[Spread-users] Re: Newbie: Initial queries

Wed Mar 13 11:39:10 EST 2002

On Wed, Mar 13, 2002 at 02:56:07PM +0000, David Turland wrote:
> Hi again,
> Thanks for your patience :-)
> After getting into the Spread frame of mind I easily found the answer to my 
> question:
> 
> nodes detect the disconnection;
> nodes call:
> 
> SP_disconnect(...); (this may not be necesary)

It is officially necessary. It might work in some cases now to skip it, but
it will stop working in the next version, and it probably doesn't always
work now to skip it.

> 
> ret = SP_connect_timeout(...);
> while (ret!= ACCEPT_SESSION)
> {
>   E_delay(timeout);
>   ret = SP_connect_timeout(...);
> }
> 
> 
> 
> hopefully the master node or another arbitrary node (but fear race condition) 
> restarts  the spread daemon.

Restarting the spread daemons has to be done by something outside the system
(which is I think what you mean above) 

Spread by default does not provide any way for a client to know which spread
daemon to connect to. That is considered part of the applciation because it
will depend a lot on what the application is doing. Certainly the simplest
thing is to keep trying to connect to the same server and just wait until it
comes back up.

You could get a faster recovery if you knew of several servers and could
connect to another one if your primary daemon was down. 
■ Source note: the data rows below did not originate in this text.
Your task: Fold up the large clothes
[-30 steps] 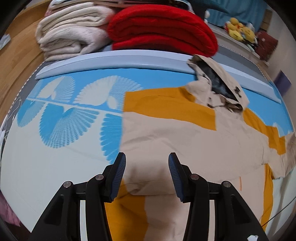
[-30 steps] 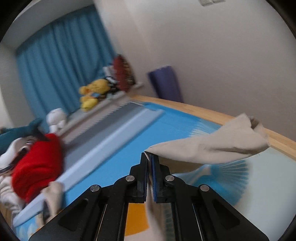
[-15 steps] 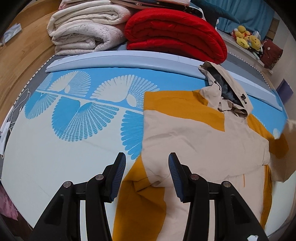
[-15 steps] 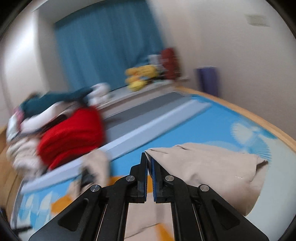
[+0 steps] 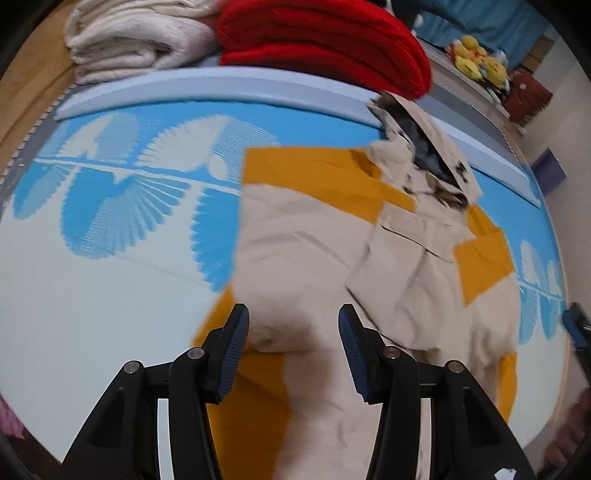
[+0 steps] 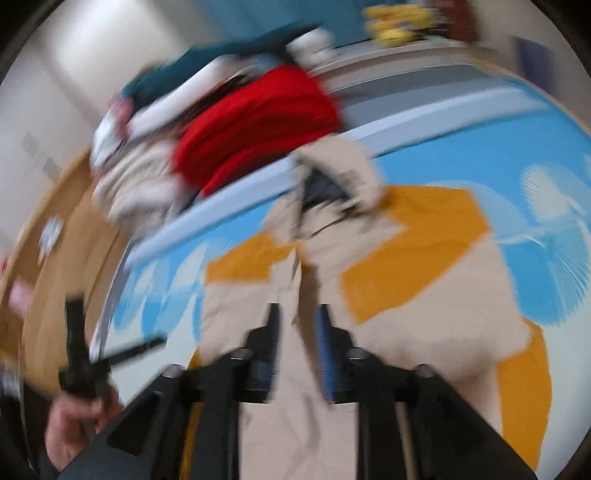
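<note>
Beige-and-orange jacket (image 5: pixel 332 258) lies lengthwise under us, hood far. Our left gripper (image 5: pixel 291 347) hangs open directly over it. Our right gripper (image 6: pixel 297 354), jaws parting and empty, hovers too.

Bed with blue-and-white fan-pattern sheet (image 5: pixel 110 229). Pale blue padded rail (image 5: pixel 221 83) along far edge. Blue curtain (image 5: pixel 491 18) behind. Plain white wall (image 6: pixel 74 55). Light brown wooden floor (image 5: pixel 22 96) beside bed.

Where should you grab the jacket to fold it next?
Probably the bottom hem of the jacket, coming from above on the near side. The sleeves are already folded in and the hood points away, so the hem can lift toward it.
</note>
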Motion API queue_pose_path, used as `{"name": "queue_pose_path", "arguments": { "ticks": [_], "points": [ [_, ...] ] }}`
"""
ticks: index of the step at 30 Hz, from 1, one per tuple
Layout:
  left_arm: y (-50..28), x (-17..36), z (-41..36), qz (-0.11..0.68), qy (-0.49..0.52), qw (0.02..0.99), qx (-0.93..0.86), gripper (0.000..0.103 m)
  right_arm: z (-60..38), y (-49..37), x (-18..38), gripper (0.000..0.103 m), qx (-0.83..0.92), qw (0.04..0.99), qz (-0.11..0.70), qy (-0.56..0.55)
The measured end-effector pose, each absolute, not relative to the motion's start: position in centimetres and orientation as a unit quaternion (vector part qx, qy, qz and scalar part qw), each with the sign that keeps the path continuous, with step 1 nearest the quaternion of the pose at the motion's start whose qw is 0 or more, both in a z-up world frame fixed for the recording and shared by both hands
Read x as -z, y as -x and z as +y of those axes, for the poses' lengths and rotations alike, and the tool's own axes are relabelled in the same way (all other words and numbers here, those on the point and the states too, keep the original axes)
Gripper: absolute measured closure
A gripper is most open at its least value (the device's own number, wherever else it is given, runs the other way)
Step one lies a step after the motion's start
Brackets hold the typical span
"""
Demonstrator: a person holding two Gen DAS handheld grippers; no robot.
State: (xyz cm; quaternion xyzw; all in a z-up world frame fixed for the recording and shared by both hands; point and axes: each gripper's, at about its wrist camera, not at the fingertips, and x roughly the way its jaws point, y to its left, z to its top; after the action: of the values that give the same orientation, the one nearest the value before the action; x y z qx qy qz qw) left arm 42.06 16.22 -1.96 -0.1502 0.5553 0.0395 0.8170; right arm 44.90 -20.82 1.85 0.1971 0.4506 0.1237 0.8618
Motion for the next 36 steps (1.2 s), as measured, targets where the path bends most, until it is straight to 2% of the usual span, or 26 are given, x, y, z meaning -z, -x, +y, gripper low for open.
{"name": "queue_pose_path", "arguments": {
  "ticks": [3, 7, 14, 20, 21, 22, 26, 28, 29, 32, 36],
  "points": [
    [-42.5, 2.8, 14.6, 0.568, 0.171, 0.805, -0.006, 0.057, -22.6, -46.4, 2.5, 0.063, -0.063, 0.823, 0.518, -0.224],
    [-43.0, 3.4, 12.5, 0.575, 0.148, 0.805, 0.009, 0.057, -21.1, -48.6, 7.8, 0.063, -0.103, 0.77, 0.575, -0.256],
    [-42.9, 2.7, 14.7, 0.567, 0.153, 0.809, -0.009, 0.056, -15.8, -51.8, 11.1, 0.062, -0.202, 0.742, 0.578, -0.273],
    [-42.7, 1.3, 20.5, 0.547, 0.198, 0.812, -0.05, 0.056, -12.0, -56.5, 13.2, 0.063, -0.178, 0.745, 0.596, -0.24],
    [-42.7, 1.0, 21.2, 0.544, 0.207, 0.812, -0.054, 0.056, -11.6, -56.8, 12.9, 0.085, -0.174, 0.753, 0.589, -0.237],
    [-42.6, 0.7, 22.0, 0.539, 0.216, 0.812, -0.057, 0.056, -11.3, -56.9, 11.8, 0.101, -0.168, 0.766, 0.575, -0.232],
    [-42.2, -0.6, 25.0, 0.521, 0.244, 0.815, -0.072, 0.056, -8.1, -53.0, 1.0, 0.101, -0.198, 0.868, 0.405, -0.209],
    [-42.0, -0.8, 26.0, 0.515, 0.254, 0.815, -0.078, 0.056, -5.2, -50.5, -2.3, 0.101, -0.272, 0.868, 0.362, -0.205],
    [-41.9, -0.8, 26.6, 0.514, 0.258, 0.814, -0.08, 0.056, -3.9, -49.8, -2.8, 0.095, -0.302, 0.859, 0.364, -0.195],
    [-41.8, -0.3, 27.6, 0.52, 0.268, 0.807, -0.083, 0.056, -0.4, -48.5, -2.4, 0.088, -0.346, 0.822, 0.437, -0.121],
    [-41.5, 0.0, 27.7, 0.528, 0.272, 0.801, -0.079, 0.056, -5.6, -47.6, -1.4, 0.08, -0.281, 0.817, 0.488, -0.126]
  ]
}}
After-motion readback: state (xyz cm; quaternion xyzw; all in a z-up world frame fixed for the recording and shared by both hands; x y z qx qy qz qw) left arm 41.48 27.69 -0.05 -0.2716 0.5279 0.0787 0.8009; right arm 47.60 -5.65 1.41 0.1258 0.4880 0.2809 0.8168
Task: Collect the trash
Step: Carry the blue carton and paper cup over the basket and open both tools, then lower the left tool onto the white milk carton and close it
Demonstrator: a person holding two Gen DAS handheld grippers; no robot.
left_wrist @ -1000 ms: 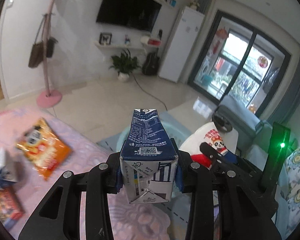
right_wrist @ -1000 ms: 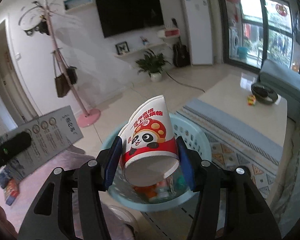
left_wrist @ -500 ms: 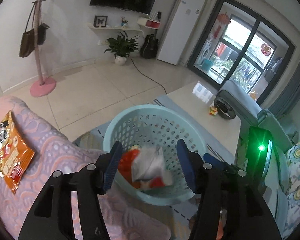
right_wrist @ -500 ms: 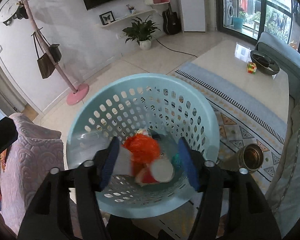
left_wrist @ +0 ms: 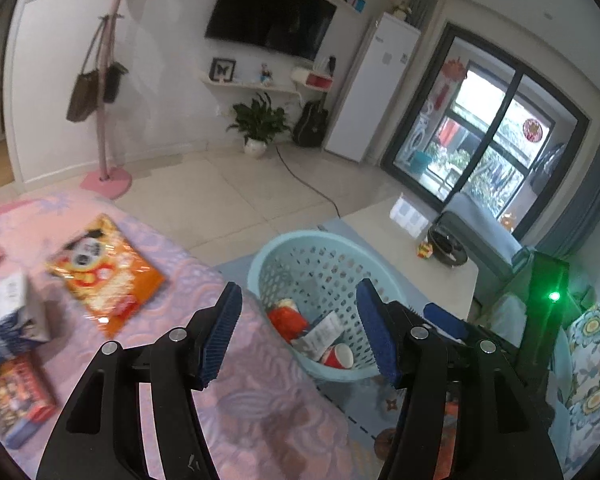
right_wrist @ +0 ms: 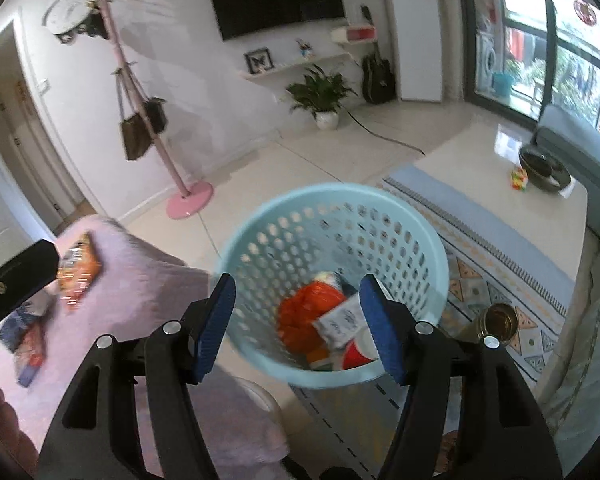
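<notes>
left gripper (left_wrist: 298, 330): spread, empty | right gripper (right_wrist: 298, 326): spread, empty | basket (left_wrist: 260, 258): on floor off the pink cover's (left_wrist: 204, 280) corner, trash inside | next: we swing back for the orange snack bag (left_wrist: 106, 280), pinching it by one edge.

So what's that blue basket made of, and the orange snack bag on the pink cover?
The basket looks like moulded plastic: pale blue, smooth, slightly glossy, with rows of punched holes through its wall. The snack bag looks like thin shiny plastic film or foil, since light glints off its printed, crinkled surface. It is blurred, so that is a guess. The pink cover seems a quilted fabric, with a stitched pattern.
</notes>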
There isn't a race problem with restarting the daemons as the daemon does a
check for a previously running daemon on the same port and refuses to
restart if that is true. So it should not matter if multiple nodes try to
restart a daemon. To make it simpler, I recommend using a script like most
sysv startup scripts that will check for a running instance, write the pid
into a /var/run/ file and that will give a nice way outside of spreaed to
safely start it.

Just a note about your previous email. If a daemon goes down all clients (as
you noticed) will be disconnected. If the clients are running on multiple
machiens, it could be beneficial to run multiple daemons, one on each
machine, then when one went down all teh other clients would stay up and
connected to their local daemons and the daemons will reconfigure
automatially to exclude the crashed daemon. When the crashed daemon comes
back up, it will be included again in the configuration along with any
clients who are using it.

Jonathan

-- 
-------------------------------------------------------
Jonathan R. Stanton         jonathan at cs.jhu.edu
Dept. of Computer Science   
Johns Hopkins University    
-------------------------------------------------------